Statement by the UP President on the defacement of the UP System website last 20 April 2012

As reported in the media last 20 April, a hacker or hackers defaced the University of the Philippines (UP) System website (http://www.up.edu.ph/) with a politically charged message on the territorial dispute between the Philippines and another country. This hacking incident prompted our University Computer Center (UCC) to temporarily make the site inaccessible. The UP website has been back online since the other day.

After getting relevant information from the UCC which hosts the website, we are issuing this statement to apologize about the down time, strongly criticize the perpetrators, and publicly clarify the situation.

First, we apologize to the affected UP constituents and the public if they felt deprived of UP-related information available on the UP System website for practically the whole day last April 20 (Friday).

Second, we denounce the action of the hacker or hackers for depriving the public of vital information related to UP, especially the schedule of commencement exercises in the nine UP campuses and the April issue of the UP Newsletter which was uploaded only last 17 April.

Third, we clarify that no private data were stolen by the hacker or hackers and that the UP constituents' data contained in the computerized registration system, WebMail and others were not compromised.

According to the report by the UCC, the hacker or hackers exploited a vulnerability of, and added unwarranted content to, the website at around 2:20 a.m. on 20 April. The UCC technical team became aware of the situation at around 4:50 a.m. and responded immediately by closing all access to the web server.

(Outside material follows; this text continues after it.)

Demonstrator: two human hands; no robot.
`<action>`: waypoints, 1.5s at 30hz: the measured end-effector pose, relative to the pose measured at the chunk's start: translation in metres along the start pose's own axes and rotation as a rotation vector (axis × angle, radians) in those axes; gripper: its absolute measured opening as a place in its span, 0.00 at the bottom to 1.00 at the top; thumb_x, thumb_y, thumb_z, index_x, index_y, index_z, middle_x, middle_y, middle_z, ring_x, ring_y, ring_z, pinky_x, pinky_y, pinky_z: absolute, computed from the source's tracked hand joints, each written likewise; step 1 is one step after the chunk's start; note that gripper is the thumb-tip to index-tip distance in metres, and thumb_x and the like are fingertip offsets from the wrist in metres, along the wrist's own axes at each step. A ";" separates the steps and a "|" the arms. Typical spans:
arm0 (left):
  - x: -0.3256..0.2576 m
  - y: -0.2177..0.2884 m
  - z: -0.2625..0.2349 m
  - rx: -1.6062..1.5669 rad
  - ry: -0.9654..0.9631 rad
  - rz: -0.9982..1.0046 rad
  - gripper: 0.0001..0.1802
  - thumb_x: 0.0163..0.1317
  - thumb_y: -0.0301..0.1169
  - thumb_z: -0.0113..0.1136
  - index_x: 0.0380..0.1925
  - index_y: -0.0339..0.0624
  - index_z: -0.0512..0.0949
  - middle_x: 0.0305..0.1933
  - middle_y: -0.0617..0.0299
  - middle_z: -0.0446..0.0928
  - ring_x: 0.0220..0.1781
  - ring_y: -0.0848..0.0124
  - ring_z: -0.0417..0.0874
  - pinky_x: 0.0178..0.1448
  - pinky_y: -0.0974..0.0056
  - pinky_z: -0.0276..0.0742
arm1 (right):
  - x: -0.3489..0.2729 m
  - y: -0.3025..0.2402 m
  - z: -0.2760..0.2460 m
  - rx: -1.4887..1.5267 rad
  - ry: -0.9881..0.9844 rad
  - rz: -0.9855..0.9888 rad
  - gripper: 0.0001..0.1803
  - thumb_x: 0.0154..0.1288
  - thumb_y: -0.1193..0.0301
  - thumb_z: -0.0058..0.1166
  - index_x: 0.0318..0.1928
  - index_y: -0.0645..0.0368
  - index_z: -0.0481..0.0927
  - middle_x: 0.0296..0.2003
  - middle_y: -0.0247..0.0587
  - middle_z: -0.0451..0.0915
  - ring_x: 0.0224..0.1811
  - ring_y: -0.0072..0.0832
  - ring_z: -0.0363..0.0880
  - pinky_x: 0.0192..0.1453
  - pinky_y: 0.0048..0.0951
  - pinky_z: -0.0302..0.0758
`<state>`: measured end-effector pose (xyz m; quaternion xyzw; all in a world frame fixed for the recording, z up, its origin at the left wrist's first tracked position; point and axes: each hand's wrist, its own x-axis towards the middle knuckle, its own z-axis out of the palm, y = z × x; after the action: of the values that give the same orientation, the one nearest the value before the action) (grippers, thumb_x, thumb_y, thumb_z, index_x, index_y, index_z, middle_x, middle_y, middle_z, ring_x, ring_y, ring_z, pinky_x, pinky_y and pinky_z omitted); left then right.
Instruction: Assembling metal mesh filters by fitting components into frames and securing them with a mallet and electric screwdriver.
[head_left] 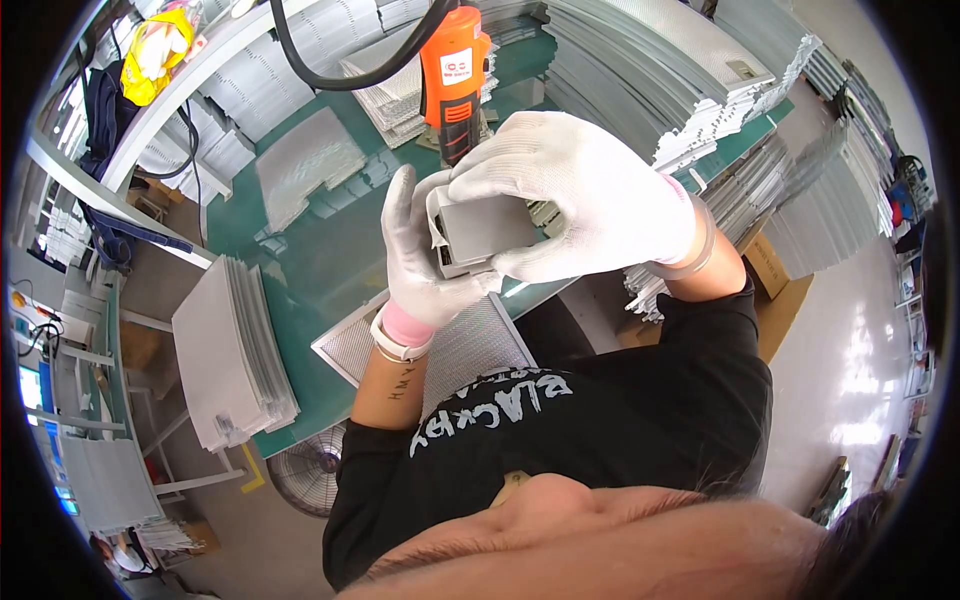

The UCC has already made adjustments to the restored site to prevent a similar incident from happening again, details of which we opt not to divulge for security reasons.

While the UCC has been able to trace the IP address of the hacker or hackers to a specific country, we seek the public's understanding if we do not identify the country of origin for two reasons. First, the IP address can be masked to appear as if someone is working from a specific location. Second, even assuming that the IP address was not masked, it is still possible that someone compromised a machine from that specific location to deface the UP System website.

Yesterday, news reports circulated that hackers, claiming to come from the Philippines defaced the websites of several institutions in China. Their actions, they claimed, was in retaliation to the hacking of the UP website.

We appeal to the public to avoid jumping to conclusions and taking actions that could further inflame people's sentiments, particularly on the territorial dispute between the Philippines and China. Hacking selected websites at the suspected country of the hacker or hackers does not objectively articulate any political issue and only subjectively fulfills a personal desire to "get even". Giving the perceived "enemies" a dose of their own medicine by hacking their alleged country's websites achieves nothing but unproductive counter-actions.

As we call on the media to avoid sensationalizing the defacement of the UP System website, we also call on the concerned technology-savvy Filipinos to stop hacking other websites, particularly those from China. Filipinos are more sensible than this, and our expertise is better used in productive endeavors.